### What you should do
Quote exactly, and only, the lines of the material below from the line with "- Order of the" through the line with "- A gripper".
++++ Stored data ++++
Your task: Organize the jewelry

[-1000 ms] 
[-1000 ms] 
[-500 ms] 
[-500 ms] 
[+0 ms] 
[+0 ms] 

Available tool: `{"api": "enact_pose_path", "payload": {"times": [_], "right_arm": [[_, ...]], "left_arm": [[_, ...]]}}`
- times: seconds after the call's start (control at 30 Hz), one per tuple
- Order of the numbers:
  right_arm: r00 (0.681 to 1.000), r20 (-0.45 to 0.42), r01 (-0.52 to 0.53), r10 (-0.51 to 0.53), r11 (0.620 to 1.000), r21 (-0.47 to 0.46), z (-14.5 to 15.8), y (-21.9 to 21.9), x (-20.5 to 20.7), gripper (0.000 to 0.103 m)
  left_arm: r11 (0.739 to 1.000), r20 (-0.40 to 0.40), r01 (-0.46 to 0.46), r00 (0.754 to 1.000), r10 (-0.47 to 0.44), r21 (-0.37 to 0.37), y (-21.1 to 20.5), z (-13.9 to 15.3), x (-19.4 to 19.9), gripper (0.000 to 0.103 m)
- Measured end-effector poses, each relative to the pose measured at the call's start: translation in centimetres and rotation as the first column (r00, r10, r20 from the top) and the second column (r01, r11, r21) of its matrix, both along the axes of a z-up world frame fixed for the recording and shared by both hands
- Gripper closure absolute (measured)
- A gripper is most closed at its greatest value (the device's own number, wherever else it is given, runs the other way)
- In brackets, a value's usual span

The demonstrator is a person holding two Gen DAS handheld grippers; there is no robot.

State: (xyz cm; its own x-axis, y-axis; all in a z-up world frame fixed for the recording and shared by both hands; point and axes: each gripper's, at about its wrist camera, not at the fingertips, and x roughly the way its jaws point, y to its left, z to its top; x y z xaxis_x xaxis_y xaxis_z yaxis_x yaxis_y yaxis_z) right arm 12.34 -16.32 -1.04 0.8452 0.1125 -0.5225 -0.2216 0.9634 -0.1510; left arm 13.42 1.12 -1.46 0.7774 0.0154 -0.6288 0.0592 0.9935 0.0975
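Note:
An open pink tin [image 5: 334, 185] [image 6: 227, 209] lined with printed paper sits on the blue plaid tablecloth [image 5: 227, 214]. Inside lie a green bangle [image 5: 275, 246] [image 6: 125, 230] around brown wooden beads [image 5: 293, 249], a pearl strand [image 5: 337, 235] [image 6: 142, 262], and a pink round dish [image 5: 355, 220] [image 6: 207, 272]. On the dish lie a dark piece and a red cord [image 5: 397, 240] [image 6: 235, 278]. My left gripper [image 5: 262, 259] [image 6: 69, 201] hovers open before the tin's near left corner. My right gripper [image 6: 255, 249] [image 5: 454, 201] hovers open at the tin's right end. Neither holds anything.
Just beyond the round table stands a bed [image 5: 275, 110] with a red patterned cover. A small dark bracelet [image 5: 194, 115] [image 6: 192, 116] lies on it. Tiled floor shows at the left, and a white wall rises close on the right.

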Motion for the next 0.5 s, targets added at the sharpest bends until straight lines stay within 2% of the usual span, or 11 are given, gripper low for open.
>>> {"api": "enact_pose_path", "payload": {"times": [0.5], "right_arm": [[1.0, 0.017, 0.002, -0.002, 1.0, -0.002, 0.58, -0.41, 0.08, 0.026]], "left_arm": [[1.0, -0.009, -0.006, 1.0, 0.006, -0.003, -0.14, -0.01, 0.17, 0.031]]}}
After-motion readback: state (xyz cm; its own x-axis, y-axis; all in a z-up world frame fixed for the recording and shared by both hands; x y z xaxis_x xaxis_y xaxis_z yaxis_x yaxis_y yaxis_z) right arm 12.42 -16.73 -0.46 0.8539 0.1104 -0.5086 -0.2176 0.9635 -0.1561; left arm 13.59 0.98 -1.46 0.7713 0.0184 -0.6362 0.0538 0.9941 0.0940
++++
### Answer for this exercise
- Order of the numbers:
  right_arm: r00 (0.681 to 1.000), r20 (-0.45 to 0.42), r01 (-0.52 to 0.53), r10 (-0.51 to 0.53), r11 (0.620 to 1.000), r21 (-0.47 to 0.46), z (-14.5 to 15.8), y (-21.9 to 21.9), x (-20.5 to 20.7), gripper (0.000 to 0.103 m)
  left_arm: r11 (0.739 to 1.000), r20 (-0.40 to 0.40), r01 (-0.46 to 0.46), r00 (0.754 to 1.000), r10 (-0.47 to 0.44), r21 (-0.37 to 0.37), y (-21.1 to 20.5), z (-13.9 to 15.3), x (-19.4 to 19.9), gripper (0.000 to 0.103 m)
- Measured end-effector poses, each relative to the pose measured at the call's start: translation in centimetres and rotation as the first column (r00, r10, r20 from the top) and the second column (r01, r11, r21) of its matrix, both along the axes of a z-up world frame fixed for the recording and shared by both hands
- Gripper closure absolute (measured)
- A gripper is most closed at its greatest value (the device's own number, wherever else it is given, runs the other way)

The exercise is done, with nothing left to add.